- _Work instruction_:
Look for the line containing "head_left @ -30" and the line containing "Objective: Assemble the" in the entries below. Copy those two and all lines between them exactly, leaving out pictures.

- _Exercise materials_:
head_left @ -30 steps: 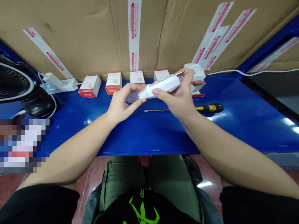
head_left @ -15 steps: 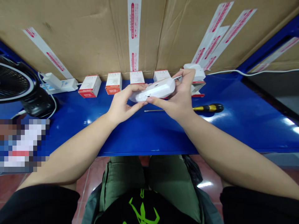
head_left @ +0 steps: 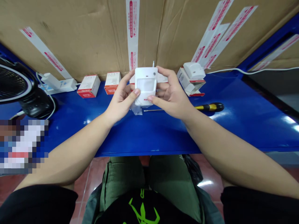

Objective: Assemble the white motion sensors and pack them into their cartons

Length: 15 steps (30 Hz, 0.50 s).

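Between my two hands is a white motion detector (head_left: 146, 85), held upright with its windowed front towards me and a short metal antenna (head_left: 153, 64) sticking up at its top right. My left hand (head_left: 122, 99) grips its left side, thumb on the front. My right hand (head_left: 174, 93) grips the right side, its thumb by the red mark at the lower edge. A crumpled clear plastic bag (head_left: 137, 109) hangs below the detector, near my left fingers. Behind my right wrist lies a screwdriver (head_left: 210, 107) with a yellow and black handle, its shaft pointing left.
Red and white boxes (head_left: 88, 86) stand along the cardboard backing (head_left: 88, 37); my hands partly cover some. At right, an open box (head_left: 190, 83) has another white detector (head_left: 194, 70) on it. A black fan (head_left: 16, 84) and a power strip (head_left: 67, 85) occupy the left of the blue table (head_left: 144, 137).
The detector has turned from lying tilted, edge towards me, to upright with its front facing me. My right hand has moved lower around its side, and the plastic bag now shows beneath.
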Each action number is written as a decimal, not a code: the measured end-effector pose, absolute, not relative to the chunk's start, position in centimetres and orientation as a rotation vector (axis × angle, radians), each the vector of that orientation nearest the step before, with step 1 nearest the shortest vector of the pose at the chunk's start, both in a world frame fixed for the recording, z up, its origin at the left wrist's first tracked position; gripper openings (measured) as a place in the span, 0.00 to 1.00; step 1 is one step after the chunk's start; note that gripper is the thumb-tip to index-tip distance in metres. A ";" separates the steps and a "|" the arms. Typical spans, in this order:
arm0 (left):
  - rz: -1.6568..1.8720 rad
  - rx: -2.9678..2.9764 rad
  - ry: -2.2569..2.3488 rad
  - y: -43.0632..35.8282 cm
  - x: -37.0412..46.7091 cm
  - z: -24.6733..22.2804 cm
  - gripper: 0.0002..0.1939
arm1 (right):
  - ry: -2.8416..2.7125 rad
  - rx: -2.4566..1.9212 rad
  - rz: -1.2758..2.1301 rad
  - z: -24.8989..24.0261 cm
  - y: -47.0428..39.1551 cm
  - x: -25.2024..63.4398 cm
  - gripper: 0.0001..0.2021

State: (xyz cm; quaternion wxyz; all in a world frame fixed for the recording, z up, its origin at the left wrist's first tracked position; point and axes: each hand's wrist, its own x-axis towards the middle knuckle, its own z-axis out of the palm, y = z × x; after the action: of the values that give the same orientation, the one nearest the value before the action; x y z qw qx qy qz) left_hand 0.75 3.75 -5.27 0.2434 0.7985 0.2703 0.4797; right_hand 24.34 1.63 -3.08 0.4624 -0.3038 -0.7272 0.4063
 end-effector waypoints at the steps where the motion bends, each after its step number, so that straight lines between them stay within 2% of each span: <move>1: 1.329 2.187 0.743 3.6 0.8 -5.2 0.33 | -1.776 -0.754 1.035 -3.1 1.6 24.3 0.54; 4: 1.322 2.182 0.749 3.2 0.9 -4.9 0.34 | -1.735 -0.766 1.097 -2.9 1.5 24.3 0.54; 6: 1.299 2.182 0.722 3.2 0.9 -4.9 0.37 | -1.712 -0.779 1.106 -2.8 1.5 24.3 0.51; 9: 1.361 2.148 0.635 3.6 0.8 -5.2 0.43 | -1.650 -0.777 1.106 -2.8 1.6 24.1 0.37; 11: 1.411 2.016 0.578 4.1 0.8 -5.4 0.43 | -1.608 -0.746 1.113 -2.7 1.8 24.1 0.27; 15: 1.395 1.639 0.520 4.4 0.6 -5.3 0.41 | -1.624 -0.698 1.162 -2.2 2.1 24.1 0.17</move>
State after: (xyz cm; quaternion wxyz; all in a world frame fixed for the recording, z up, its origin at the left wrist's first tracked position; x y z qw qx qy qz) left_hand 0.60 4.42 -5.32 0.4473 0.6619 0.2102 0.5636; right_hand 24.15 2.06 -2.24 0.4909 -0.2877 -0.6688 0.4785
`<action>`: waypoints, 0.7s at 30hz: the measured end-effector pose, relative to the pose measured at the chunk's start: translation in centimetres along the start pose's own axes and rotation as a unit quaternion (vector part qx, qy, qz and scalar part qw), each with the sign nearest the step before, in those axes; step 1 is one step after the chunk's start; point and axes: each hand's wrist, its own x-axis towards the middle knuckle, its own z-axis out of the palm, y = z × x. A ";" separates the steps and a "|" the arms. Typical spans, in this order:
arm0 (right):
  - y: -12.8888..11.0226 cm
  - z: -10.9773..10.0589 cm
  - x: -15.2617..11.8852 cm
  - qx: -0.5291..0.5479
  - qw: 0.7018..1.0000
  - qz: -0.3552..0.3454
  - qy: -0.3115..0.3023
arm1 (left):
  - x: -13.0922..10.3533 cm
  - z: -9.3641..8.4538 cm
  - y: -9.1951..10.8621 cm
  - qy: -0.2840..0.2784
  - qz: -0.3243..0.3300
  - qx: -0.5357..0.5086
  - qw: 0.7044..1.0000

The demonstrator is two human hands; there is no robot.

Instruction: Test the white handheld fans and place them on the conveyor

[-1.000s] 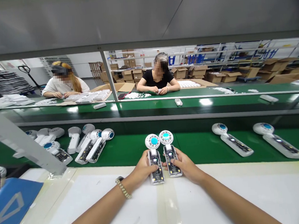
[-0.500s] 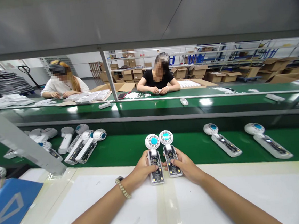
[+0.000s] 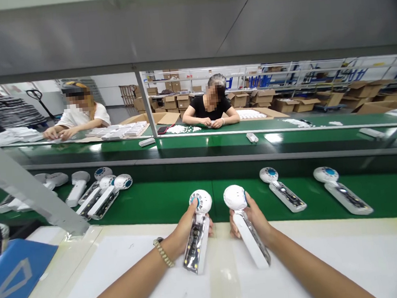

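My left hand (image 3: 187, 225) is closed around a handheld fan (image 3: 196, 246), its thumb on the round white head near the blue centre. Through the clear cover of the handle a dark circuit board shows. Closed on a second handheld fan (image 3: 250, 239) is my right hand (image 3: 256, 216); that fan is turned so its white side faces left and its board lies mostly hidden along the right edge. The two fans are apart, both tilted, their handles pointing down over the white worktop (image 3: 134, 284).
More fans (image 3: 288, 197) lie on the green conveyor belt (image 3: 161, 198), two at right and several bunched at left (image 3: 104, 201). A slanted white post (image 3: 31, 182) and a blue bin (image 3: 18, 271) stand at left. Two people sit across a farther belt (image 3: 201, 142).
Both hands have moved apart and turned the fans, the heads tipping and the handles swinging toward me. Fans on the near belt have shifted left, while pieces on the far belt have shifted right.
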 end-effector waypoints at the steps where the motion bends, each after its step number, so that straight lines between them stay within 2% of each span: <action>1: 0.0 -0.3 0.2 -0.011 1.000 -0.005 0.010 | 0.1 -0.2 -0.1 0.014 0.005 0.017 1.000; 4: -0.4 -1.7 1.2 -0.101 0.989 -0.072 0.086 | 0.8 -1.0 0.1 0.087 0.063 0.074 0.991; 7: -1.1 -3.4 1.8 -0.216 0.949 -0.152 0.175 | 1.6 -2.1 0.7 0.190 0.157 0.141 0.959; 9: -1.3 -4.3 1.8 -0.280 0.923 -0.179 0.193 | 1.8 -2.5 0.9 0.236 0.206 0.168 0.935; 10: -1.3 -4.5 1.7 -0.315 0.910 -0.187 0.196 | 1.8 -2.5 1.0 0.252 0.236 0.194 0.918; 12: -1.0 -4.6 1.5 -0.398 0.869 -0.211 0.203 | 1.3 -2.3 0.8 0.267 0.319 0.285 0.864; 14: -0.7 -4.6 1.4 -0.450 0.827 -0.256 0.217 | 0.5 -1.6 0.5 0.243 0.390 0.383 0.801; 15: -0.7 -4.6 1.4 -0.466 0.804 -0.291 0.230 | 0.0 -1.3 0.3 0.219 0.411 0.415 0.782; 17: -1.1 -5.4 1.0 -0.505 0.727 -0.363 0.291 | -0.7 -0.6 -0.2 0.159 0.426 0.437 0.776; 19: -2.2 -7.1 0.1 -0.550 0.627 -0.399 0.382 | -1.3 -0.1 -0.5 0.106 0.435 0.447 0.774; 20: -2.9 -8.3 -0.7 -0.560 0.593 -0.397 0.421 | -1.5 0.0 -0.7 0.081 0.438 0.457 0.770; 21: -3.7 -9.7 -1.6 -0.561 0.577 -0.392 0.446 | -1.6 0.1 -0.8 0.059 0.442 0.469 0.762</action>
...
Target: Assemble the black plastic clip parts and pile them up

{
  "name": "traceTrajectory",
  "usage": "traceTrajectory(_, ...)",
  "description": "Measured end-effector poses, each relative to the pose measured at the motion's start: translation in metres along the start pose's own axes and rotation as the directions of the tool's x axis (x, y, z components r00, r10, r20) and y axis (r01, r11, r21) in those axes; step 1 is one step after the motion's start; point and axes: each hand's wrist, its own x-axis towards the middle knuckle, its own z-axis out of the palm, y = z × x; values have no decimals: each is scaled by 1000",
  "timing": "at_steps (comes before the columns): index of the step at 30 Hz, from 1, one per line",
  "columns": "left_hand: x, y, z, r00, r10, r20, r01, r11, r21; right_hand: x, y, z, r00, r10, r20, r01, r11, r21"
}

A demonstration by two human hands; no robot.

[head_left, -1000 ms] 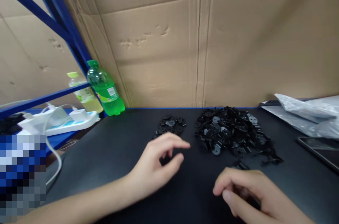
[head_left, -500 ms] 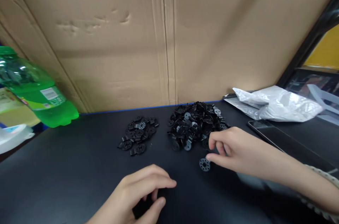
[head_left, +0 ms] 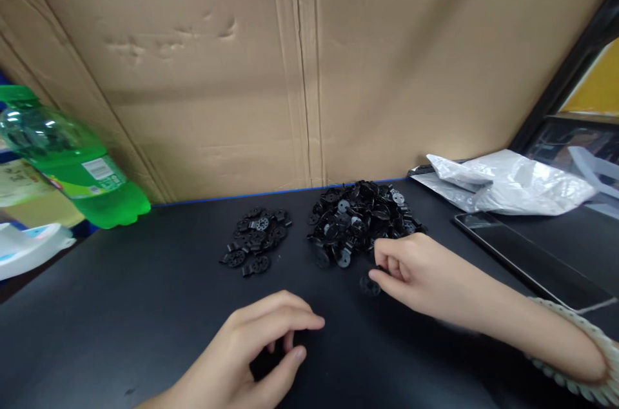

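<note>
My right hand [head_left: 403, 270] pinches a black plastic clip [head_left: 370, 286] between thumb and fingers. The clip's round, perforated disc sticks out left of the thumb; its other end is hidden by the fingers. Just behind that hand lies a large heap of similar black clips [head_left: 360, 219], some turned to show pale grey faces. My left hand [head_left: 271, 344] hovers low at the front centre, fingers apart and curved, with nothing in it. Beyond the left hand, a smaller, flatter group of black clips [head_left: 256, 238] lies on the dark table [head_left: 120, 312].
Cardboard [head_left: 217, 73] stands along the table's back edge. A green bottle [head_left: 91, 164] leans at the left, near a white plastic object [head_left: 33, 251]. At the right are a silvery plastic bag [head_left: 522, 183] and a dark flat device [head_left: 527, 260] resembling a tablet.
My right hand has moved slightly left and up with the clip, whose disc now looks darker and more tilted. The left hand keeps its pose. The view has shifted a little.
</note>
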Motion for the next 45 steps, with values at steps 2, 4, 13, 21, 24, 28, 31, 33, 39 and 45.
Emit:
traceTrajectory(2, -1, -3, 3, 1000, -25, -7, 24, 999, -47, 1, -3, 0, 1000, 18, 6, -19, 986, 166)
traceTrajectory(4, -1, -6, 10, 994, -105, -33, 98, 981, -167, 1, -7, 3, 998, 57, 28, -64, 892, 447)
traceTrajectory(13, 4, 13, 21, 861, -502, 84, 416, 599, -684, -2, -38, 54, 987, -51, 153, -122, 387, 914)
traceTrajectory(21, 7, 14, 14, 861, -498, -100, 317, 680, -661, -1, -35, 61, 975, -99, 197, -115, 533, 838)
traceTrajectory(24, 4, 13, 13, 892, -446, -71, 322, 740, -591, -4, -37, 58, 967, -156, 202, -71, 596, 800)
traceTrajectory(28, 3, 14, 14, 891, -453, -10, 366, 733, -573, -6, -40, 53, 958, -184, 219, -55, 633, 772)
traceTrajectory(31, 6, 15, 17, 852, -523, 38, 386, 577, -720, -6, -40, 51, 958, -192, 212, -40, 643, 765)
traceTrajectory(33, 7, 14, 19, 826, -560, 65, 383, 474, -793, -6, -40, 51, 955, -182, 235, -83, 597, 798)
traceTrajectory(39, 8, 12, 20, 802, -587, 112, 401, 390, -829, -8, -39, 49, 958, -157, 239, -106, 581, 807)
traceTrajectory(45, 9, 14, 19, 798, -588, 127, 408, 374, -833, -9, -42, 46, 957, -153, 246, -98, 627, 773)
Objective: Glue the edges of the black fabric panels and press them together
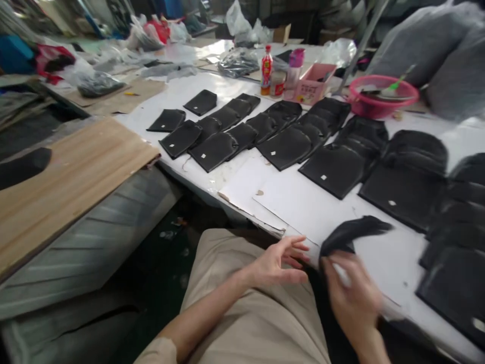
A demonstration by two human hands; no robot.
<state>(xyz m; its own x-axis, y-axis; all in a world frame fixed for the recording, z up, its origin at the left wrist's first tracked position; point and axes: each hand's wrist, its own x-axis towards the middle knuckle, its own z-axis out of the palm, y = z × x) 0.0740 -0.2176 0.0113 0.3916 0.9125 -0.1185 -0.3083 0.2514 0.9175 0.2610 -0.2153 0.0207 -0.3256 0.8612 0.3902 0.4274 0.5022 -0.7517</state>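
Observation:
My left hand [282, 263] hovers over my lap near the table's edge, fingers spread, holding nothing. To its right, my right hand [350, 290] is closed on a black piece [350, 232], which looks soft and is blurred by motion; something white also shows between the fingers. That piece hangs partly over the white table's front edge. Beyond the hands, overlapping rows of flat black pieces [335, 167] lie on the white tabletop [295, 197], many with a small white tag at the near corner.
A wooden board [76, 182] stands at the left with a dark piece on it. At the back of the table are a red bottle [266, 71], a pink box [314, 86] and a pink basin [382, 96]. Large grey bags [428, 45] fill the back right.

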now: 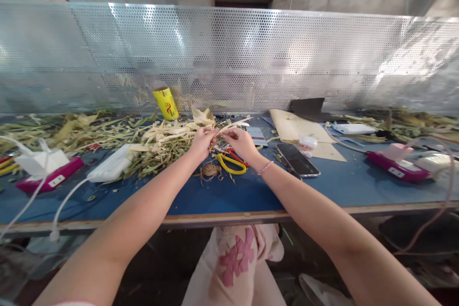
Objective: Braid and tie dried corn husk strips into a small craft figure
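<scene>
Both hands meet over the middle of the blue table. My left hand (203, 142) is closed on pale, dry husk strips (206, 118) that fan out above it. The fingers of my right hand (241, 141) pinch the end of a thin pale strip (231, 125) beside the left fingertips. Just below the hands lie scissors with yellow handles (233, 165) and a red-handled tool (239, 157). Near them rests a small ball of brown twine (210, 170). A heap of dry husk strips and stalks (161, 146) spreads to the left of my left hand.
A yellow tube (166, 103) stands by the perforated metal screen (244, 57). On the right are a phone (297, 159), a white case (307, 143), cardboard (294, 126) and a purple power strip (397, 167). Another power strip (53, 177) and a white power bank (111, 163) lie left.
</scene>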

- _Answer_:
head_left @ -30 steps: 
head_left @ -15 steps: 
head_left @ +0 steps: 

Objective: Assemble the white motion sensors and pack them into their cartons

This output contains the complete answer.